NTT Ltd. Japan・住友商事・JA三井リース、アジア海底ケーブル会社設立
NTTリミテッド・ジャパン、住友商事、JA三井リースの3社は1月13日、日本とマレーシア、シンガポールを結ぶ大規模海底通信ケーブル「I-AM Cable」を建設・運営する新事業会社「Intra-Asia Marine Networks」を設立すると発表した。総事業費は1500億円規模を見込んでおり、2029年度初頭の運用開始を予定している。

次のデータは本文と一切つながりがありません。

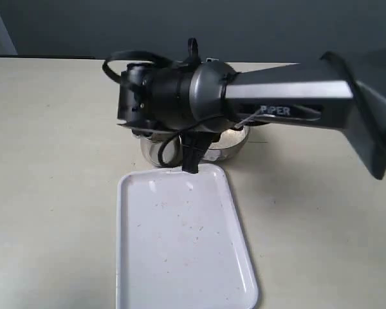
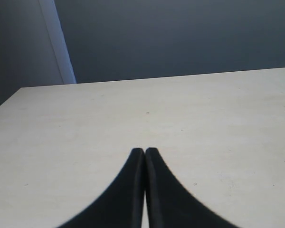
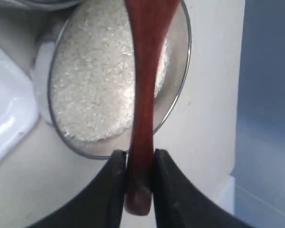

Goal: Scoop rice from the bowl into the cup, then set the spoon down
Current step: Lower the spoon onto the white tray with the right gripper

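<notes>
In the right wrist view my right gripper (image 3: 138, 154) is shut on the slim handle of the reddish-brown wooden spoon (image 3: 143, 95). The spoon reaches out above the steel bowl (image 3: 178, 102), which is filled with white rice (image 3: 92, 80); its head runs out of the picture. A steel rim beyond the bowl looks like the cup (image 3: 42, 4). In the exterior view the right arm covers most of the bowl (image 1: 235, 145) and the cup (image 1: 153, 149). My left gripper (image 2: 144, 151) is shut on nothing above bare table.
A white rectangular tray (image 1: 180, 251) lies in front of the bowl and cup, with a few stray grains on it; its corner (image 3: 4, 118) shows beside the bowl. The cream tabletop (image 1: 51, 161) spreads around. The right arm (image 1: 289, 96) spans the scene from the right.
</notes>
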Action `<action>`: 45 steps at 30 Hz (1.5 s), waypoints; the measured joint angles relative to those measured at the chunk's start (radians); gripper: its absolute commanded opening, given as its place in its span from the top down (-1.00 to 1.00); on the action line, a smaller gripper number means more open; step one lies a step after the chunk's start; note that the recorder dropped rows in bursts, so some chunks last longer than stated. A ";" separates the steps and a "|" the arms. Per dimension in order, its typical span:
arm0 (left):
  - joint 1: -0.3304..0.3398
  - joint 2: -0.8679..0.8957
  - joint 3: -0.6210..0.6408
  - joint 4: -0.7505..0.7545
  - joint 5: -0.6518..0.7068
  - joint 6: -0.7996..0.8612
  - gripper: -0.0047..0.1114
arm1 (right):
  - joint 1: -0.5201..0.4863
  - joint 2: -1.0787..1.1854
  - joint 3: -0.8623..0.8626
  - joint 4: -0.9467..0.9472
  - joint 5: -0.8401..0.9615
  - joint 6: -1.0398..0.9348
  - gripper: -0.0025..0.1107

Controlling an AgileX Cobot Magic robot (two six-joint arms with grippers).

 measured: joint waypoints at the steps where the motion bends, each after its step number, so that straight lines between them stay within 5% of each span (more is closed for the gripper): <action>1: 0.000 0.000 0.000 0.000 0.000 0.000 0.91 | 0.000 -0.019 0.000 0.029 0.000 0.021 0.97; 19: -0.012 0.000 0.000 0.000 -0.001 0.000 0.91 | -0.063 -0.130 0.000 0.866 0.004 -0.018 0.97; 45: -0.014 0.000 0.000 0.000 -0.001 0.000 0.91 | -0.063 -0.078 0.174 0.987 0.009 -0.027 0.97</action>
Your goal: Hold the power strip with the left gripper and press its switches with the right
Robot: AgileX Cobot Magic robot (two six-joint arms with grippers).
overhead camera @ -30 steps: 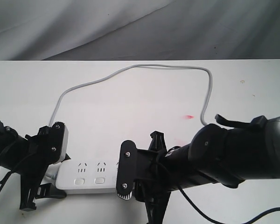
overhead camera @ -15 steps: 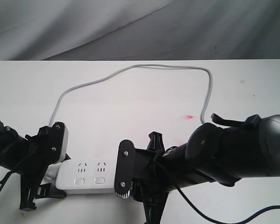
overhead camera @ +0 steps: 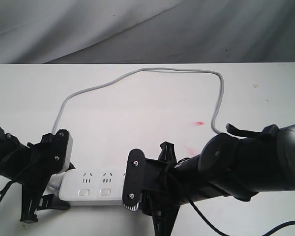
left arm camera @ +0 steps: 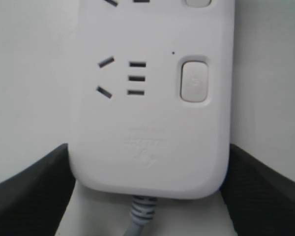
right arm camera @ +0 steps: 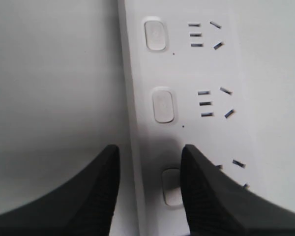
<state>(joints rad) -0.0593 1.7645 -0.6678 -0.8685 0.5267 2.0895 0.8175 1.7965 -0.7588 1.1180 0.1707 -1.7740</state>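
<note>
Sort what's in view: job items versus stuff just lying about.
Job: long white plastic power strip with grey cord; its small white push-button switches; slim black left gripper; bulky black right gripper.
Lying about: red smudges on the white table; grey backdrop cloth.

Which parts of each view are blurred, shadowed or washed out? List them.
Exterior view: soft, hazy light, the power strip washed out against the white table. Left wrist view: strip crisp, the left pincer's fingers dark and soft-edged. Right wrist view: switches clear, right pincer's fingers soft, shading the strip between them.
</note>
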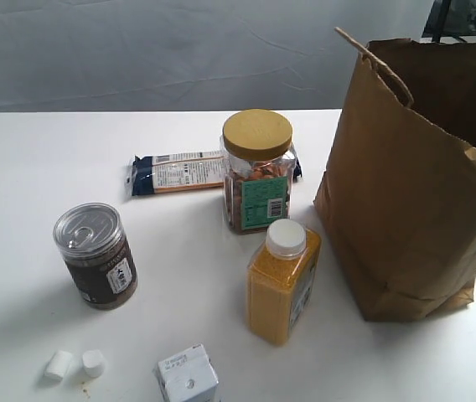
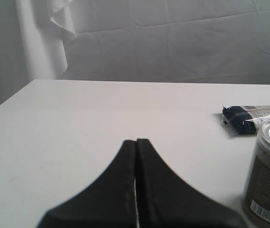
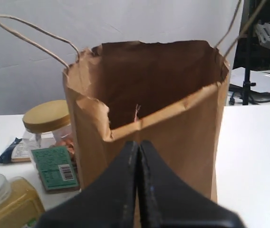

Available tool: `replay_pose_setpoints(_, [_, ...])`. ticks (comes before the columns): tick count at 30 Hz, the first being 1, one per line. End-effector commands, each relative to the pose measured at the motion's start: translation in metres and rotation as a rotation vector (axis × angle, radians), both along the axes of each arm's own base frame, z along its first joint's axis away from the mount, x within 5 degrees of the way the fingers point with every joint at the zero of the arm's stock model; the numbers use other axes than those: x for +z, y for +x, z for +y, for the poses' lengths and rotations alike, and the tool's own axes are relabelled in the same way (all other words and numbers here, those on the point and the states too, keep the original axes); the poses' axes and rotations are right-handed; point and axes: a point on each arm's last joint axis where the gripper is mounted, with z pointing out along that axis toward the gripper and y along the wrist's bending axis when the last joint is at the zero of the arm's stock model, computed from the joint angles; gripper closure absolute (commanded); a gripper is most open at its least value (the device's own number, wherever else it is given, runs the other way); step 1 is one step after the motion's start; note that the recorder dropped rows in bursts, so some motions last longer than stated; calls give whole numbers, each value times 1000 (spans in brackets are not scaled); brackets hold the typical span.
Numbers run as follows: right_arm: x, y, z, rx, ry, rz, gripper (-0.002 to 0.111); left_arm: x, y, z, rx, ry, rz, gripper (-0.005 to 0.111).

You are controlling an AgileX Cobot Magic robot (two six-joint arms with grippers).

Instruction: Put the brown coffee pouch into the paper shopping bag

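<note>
The paper shopping bag point(image 1: 406, 184) stands upright at the right of the table, mouth open, twisted handles up. No brown coffee pouch shows in any view. In the right wrist view the bag point(image 3: 182, 118) rises just beyond my right gripper point(image 3: 139, 142), whose jaws are shut with nothing between them. My left gripper point(image 2: 136, 141) is also shut and empty, low over bare white table. Neither gripper appears in the exterior view. What lies deep inside the bag is hidden.
A yellow-lidded jar point(image 1: 257, 172) stands left of the bag, a dark blue snack packet point(image 1: 179, 172) behind it. A yellow bottle point(image 1: 281, 280), a dark ring-pull can point(image 1: 95, 255), two white marshmallows point(image 1: 75, 364) and a small white carton point(image 1: 188, 378) sit nearer the front.
</note>
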Motion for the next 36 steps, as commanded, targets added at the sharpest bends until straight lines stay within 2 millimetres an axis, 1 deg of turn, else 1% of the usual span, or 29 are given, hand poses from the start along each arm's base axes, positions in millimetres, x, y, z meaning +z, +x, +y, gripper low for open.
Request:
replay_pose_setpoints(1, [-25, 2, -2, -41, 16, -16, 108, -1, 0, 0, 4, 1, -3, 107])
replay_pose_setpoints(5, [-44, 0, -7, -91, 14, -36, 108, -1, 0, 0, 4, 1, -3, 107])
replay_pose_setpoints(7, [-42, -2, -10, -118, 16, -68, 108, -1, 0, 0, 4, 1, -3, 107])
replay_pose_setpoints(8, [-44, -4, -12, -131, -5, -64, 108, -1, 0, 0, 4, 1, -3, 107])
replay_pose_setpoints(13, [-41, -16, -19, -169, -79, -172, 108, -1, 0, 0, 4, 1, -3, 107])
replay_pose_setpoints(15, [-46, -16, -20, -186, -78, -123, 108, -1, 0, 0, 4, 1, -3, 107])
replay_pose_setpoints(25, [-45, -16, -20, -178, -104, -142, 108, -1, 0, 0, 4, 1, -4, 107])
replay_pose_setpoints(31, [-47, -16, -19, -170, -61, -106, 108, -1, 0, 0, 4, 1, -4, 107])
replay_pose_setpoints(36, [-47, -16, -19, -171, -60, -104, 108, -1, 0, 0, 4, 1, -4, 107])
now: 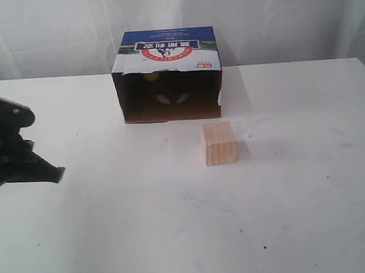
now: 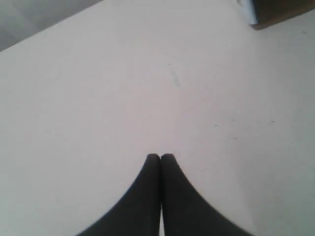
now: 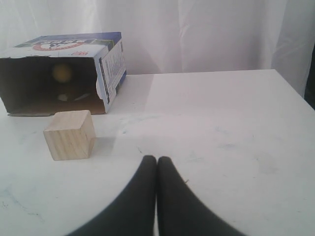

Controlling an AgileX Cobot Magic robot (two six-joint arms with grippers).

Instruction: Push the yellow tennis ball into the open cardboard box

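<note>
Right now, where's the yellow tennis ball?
The yellow tennis ball is inside the open cardboard box, deep in its dark interior, centre-back in the exterior view; the wooden cube stands outside its opening.

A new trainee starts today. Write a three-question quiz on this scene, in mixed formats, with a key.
1. True or false: the yellow tennis ball lies inside the open cardboard box.
2. What stands on the table just in front of the box's opening? A) a wooden cube B) a mug C) a second ball
3. Fill in: the left hand has its fingers ____ (open or shut).

Key: 1 true; 2 A; 3 shut.
</note>
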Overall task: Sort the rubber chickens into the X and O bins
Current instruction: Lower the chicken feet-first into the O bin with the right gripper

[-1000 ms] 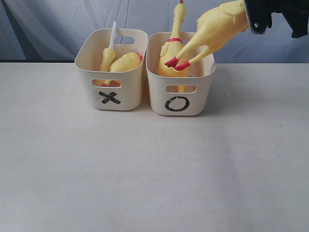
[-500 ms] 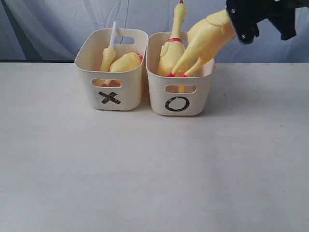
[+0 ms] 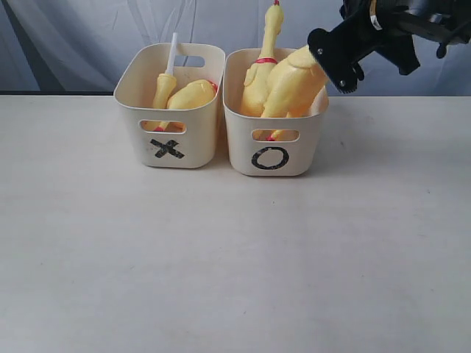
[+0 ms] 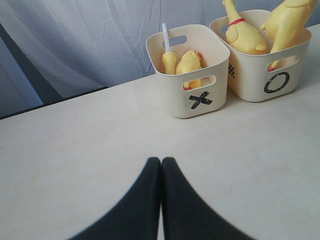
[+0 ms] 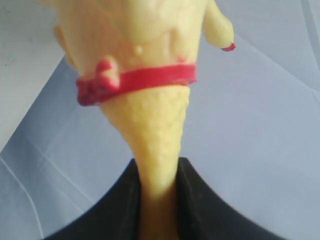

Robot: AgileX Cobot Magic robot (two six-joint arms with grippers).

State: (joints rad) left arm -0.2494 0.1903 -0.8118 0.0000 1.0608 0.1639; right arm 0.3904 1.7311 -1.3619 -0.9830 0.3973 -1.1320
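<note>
Two cream tubs stand side by side near the far edge of the surface (image 3: 235, 250), about midway along it. The X bin (image 3: 169, 118) is on the left in the exterior view and the O bin (image 3: 276, 151) is on the right, and their rims are close to touching. The right tool (image 3: 333, 57) hangs above the O bin's right rim with its jaws narrowed around the neck of the held chicken (image 3: 293, 82). The right wrist view shows the black fingers (image 5: 125, 200) pressing on both sides of the yellow neck just beyond the red collar (image 5: 135, 80). This chicken slants down into the O bin, with its body over the right rim and its legs inside. A bit of red shows through the bin's slot handle (image 3: 275, 135). An upright chicken (image 3: 259, 73) stands beside it in the same bin, its long neck rising well above the rim. In the X bin lie a stick chicken (image 3: 163, 90), whose white stick (image 3: 172, 53) points up past the rim, and a plump chicken (image 3: 193, 94) leaning against it. The left tool (image 4: 161, 165) is out of sight in the exterior view. Its wrist view shows the two fingers pressed together with nothing between them, over bare surface and well apart from both bins. A pale draped backdrop (image 3: 81, 37) hangs behind the far edge.
</note>
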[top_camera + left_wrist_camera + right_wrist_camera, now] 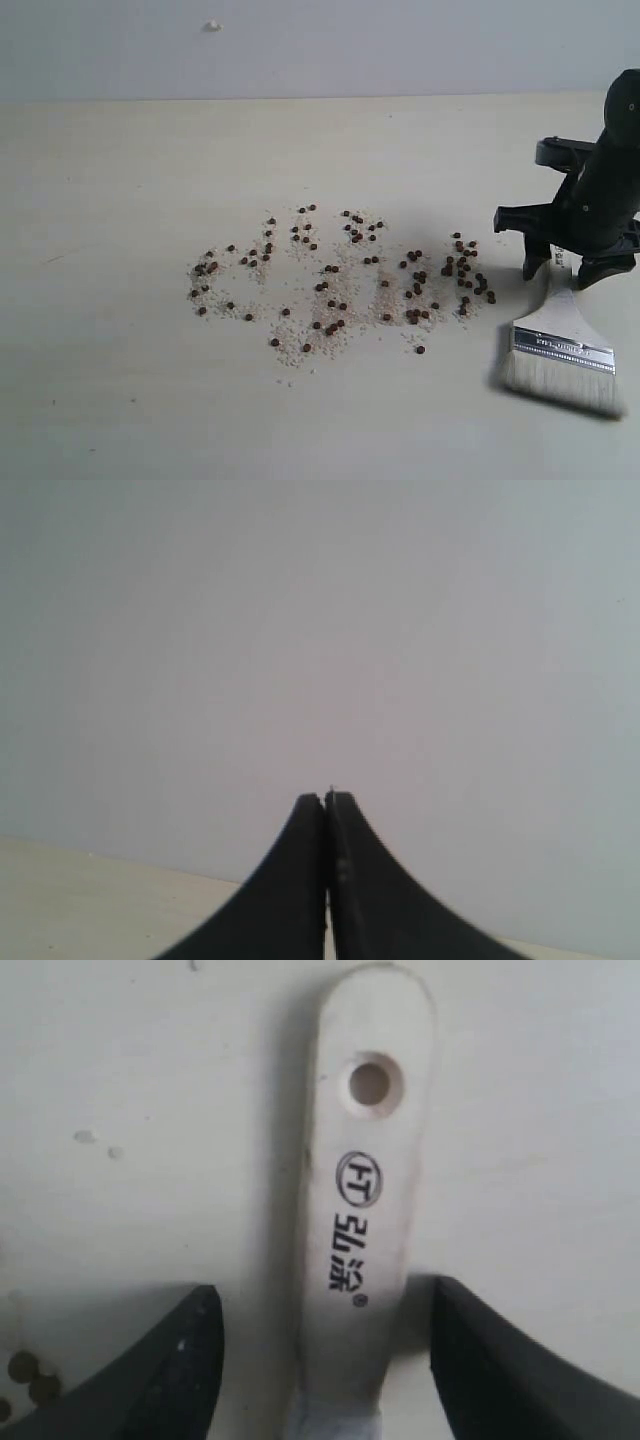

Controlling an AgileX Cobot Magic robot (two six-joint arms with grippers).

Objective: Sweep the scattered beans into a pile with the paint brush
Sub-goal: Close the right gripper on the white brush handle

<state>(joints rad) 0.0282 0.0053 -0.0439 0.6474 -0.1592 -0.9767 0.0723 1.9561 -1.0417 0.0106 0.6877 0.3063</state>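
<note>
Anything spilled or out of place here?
Yes: the beans lie strewn, unswept, across the table among whitish grains. The paint brush lies flat at the right, straddled by the open right end effector, ungripped.

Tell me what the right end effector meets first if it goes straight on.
The right end effector would likely meet the paint brush handle, lying between its open jaws; depth unclear.

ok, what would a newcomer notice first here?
The dark beans lie scattered with whitish grains across the middle of the pale table, not yet piled. Right of them in the exterior view, the paint brush lies flat, with the right gripper open astride its wooden handle. The left gripper is shut, facing a blank wall.
</note>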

海底ケーブルは国際データ通信の約99%を担う基幹インフラとして重要性が高まっている。3社は今回、アジア各国のデジタル経済発展を支える基盤として、日本の千葉県、三重県、福岡県の3拠点から、マレーシア、シンガポールへの通信ルートを確保する。韓国、フィリピン、台湾などへの接続も可能とする。

「I-AM Cable」ルートイメージ
I-AM Cable(Intra-Asia Marie Cable)概要
I-AM Cableの総延長距離は約8100kmで、総設計容量は約320テラビット毎秒(初期設計)を想定している。最新のSDM(Space Division Multiplexing)技術を採用し、1本あたり最大16ファイバーペア(32芯)を収容可能とする。日本近海での自然災害に対する高い対障害性を維持するとともに、波長選択スイッチ(Wavelength Selective Switch, WSS)を用いて通信波長帯域を遠隔から変更できるため、顧客のビジネスニーズや通信トラフィックの需要変化に柔軟に対応するという。
福岡県は西日本の国際通信ハブとして新設DC群との連携を予定している。世界的な大手テック企業や各国の通信事業者向けに高品質で高信頼な通信サービスを提供し、アジア太平洋地域のデータハブとしての日本の役割を補強する方針だ。
NTTリミテッド・ジャパンは、これまでJUPITER、JUNO、MISTなど世界の海底ケーブルの建設・運用事業を展開してきた実績を持つ。住友商事は63の国と地域に125の拠点を有し、グローバルネットワークを活用して本事業に参画する。JA三井リースは2022年に日米間のJUNOへの投資を通じて海底ケーブル事業に参入している。